A single directory info string in the input list has the following format:

"root/d1/d2/.../dm f1.txt(f1_content) f2.txt(f2_content) ... fn.txt(fn_content)"

It means there are n files (f1.txt, f2.txt ... fn.txt) with content (f1_content, f2_content ... fn_content) respectively in the directory "root/d1/d2/.../dm". Note that n >= 1 and m >= 0. If m = 0, it means the directory is just the root directory.

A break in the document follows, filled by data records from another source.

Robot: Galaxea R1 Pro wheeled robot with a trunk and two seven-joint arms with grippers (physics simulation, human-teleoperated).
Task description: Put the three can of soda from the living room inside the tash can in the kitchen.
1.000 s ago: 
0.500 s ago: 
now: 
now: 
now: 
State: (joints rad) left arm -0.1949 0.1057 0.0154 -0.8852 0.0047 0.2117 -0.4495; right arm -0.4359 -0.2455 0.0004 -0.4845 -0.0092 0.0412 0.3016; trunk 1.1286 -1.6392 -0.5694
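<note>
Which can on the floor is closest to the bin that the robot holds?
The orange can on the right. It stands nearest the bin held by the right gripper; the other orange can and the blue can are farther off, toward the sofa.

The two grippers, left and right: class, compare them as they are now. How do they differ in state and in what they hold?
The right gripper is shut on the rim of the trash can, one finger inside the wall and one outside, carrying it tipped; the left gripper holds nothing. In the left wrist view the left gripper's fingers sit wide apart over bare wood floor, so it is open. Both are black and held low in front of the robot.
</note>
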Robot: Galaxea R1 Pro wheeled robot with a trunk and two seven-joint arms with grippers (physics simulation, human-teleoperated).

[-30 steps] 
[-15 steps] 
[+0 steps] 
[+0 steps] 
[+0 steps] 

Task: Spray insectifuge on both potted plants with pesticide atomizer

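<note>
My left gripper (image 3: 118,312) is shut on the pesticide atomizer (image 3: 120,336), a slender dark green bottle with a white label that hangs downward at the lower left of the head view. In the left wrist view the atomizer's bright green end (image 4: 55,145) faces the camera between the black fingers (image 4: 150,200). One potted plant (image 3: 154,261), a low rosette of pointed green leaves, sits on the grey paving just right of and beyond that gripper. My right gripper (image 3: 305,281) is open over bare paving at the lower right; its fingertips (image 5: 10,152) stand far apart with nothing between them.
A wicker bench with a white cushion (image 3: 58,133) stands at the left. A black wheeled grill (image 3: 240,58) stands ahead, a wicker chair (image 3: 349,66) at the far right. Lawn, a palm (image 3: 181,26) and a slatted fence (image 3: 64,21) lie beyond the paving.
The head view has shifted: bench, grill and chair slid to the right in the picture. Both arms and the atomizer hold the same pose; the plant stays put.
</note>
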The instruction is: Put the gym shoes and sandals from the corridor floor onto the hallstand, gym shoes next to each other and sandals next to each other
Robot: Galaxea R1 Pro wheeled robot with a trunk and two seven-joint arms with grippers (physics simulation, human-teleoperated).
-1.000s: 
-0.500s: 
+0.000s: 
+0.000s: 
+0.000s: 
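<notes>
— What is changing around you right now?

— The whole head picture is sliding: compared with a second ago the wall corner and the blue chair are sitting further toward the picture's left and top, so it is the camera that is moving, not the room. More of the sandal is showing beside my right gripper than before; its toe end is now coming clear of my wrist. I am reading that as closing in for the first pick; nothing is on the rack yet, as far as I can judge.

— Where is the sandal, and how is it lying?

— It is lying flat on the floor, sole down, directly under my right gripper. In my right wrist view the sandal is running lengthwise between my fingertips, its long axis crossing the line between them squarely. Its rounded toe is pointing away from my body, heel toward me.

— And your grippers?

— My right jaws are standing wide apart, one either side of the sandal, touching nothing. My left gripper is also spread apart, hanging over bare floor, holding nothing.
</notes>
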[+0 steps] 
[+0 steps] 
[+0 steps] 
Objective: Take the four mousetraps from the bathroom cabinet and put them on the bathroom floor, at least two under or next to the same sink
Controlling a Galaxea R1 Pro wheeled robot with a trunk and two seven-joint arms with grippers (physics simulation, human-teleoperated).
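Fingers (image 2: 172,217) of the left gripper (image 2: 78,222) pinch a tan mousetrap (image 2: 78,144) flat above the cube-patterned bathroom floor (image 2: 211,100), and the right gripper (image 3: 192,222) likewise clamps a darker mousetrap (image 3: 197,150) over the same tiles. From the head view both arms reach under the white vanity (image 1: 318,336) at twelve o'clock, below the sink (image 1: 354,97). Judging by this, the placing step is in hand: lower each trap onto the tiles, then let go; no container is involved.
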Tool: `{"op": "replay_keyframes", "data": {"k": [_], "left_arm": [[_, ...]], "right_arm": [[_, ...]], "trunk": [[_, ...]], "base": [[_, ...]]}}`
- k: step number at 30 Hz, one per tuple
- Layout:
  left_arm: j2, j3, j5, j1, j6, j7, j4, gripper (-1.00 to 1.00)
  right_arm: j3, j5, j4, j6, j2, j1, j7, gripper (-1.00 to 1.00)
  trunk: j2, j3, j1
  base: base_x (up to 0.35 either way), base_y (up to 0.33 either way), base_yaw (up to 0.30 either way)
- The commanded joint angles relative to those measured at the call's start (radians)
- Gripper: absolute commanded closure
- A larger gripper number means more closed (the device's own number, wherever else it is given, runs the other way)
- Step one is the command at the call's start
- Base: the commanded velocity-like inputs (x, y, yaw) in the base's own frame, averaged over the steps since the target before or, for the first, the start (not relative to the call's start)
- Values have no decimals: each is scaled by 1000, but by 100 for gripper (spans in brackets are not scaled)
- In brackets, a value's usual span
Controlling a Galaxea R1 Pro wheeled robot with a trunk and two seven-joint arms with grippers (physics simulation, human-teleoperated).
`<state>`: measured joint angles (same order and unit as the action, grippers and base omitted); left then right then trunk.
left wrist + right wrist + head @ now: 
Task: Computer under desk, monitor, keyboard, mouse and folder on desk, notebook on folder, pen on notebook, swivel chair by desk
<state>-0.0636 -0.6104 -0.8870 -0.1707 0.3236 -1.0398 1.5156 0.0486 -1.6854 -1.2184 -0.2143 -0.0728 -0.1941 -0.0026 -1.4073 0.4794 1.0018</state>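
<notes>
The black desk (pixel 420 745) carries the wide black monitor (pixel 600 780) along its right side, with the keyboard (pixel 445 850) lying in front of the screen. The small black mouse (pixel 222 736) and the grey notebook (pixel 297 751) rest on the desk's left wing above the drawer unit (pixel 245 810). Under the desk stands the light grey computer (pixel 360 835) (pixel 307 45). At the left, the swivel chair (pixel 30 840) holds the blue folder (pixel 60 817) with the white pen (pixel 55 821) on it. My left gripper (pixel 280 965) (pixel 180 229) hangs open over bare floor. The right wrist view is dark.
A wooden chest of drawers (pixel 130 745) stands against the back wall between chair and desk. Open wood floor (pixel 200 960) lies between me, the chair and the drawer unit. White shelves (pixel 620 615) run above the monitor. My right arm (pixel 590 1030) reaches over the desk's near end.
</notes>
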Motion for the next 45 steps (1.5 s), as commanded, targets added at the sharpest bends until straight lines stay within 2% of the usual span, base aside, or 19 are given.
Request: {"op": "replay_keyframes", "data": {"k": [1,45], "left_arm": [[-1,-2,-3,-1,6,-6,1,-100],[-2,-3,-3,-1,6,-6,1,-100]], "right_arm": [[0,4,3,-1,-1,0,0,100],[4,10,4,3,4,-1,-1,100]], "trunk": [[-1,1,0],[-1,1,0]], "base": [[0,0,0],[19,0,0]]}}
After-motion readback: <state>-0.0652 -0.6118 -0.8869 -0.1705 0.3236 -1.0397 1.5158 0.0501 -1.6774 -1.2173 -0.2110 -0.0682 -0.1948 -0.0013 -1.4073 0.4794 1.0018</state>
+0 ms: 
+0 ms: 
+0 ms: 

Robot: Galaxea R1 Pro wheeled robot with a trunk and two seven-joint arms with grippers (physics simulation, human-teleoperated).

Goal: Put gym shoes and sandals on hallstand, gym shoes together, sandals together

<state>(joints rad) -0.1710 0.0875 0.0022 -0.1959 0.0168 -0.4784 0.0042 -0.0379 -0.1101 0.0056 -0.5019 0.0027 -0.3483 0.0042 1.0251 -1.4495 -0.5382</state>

In the output we need to print the following format:
"directory_path/file_name.txt" where directory_path is root directory.

Example 1:

Input: paths = ["root/a 1.txt(abcd) 2.txt(efgh)","root/c 3.txt(abcd)","root/c/d 4.txt(efgh)","root 4.txt(efgh)"]

Output: [["root/a/2.txt","root/c/d/4.txt","root/4.txt"],["root/a/1.txt","root/c/3.txt"]]

Here we have for abcd : root/a 1.txt and root/c 3.txt so we have duplicate paths and similarly for efgh.

Therefore our output would be root/a/1.txt , root/c/3.txt etc.

Example 2:

Input: paths = ["root/a 1.txt(abcd) 2.txt(efgh)","root/c 3.txt(abcd)","root/c/d 4.txt(efgh)"]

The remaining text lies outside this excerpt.